§ **WHAT IS EXPECTED**: Each line of the material below must be transcribed exactly.

§ **DATA BLOCK**:
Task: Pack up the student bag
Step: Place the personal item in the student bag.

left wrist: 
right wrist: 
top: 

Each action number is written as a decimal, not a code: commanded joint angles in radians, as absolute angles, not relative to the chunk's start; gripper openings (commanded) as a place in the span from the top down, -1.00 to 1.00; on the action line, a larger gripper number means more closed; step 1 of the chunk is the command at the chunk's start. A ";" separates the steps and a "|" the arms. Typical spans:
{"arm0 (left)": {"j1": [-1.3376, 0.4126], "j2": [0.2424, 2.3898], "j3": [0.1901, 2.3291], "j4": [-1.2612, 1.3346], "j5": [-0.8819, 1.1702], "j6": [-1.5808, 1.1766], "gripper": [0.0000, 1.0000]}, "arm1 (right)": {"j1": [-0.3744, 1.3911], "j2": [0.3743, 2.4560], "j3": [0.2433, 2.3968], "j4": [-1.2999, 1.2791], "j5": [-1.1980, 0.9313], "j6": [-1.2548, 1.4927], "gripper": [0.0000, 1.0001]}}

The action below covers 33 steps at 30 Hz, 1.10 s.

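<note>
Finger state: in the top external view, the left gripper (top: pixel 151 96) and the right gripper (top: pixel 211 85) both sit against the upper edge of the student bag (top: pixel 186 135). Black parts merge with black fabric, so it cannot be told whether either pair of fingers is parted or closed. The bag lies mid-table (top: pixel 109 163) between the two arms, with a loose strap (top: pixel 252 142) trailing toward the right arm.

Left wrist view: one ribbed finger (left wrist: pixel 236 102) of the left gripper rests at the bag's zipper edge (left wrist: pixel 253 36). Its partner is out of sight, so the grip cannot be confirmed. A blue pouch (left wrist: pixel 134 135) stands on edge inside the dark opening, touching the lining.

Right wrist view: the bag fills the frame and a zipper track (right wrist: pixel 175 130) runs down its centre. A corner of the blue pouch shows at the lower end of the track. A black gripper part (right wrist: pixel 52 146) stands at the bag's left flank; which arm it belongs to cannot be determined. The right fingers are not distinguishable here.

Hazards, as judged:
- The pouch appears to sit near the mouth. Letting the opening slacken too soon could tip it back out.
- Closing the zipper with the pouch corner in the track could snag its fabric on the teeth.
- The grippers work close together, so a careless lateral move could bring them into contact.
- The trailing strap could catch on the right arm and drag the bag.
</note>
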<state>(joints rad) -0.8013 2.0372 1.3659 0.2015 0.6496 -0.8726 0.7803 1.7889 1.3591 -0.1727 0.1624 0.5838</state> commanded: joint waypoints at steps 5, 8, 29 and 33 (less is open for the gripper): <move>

§ **SOLUTION TO THIS PROBLEM**:
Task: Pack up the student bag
Step: Place the personal item in the student bag.

left wrist: 
right wrist: 
top: 

Each action number is written as a decimal, not a code: commanded joint angles in radians, as absolute angles, not relative to the chunk's start; gripper openings (commanded) as a place in the span from the top down, -1.00 to 1.00; on the action line, a larger gripper number means more closed; step 1 of the chunk is the command at the chunk's start. A ";" separates the steps and a "|" the arms. Typical spans:
{"arm0 (left)": {"j1": [-1.3376, 0.4126], "j2": [0.2424, 2.3898], "j3": [0.1901, 2.3291], "j4": [-1.2612, 1.3346], "j5": [-0.8819, 1.1702], "j6": [-1.5808, 1.1766], "gripper": [0.0000, 1.0000]}, "arm1 (right)": {"j1": [-0.3744, 1.3911], "j2": [0.3743, 2.4560], "j3": [0.2433, 2.3968], "j4": [-1.2999, 1.2791], "j5": [-1.1980, 0.9313], "j6": [-1.2548, 1.4927], "gripper": [0.0000, 1.0001]}}

The action below covers 33 steps at 30 Hz, 1.10 s.

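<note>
Finger state: in the top external view, the left gripper (top: pixel 151 96) and the right gripper (top: pixel 211 85) both sit against the upper edge of the student bag (top: pixel 186 135). Black parts merge with black fabric, so it cannot be told whether either pair of fingers is parted or closed. The bag lies mid-table (top: pixel 109 163) between the two arms, with a loose strap (top: pixel 252 142) trailing toward the right arm.

Left wrist view: one ribbed finger (left wrist: pixel 236 102) of the left gripper rests at the bag's zipper edge (left wrist: pixel 253 36). Its partner is out of sight, so the grip cannot be confirmed. A blue pouch (left wrist: pixel 134 135) stands on edge inside the dark opening, touching the lining.

Right wrist view: the bag fills the frame and a zipper track (right wrist: pixel 175 130) runs down its centre. A corner of the blue pouch shows at the lower end of the track. A black gripper part (right wrist: pixel 52 146) stands at the bag's left flank; which arm it belongs to cannot be determined. The right fingers are not distinguishable here.

Hazards, as judged:
- The pouch appears to sit near the mouth. Letting the opening slacken too soon could tip it back out.
- Closing the zipper with the pouch corner in the track could snag its fabric on the teeth.
- The grippers work close together, so a careless lateral move could bring them into contact.
- The trailing strap could catch on the right arm and drag the bag.
</note>
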<state>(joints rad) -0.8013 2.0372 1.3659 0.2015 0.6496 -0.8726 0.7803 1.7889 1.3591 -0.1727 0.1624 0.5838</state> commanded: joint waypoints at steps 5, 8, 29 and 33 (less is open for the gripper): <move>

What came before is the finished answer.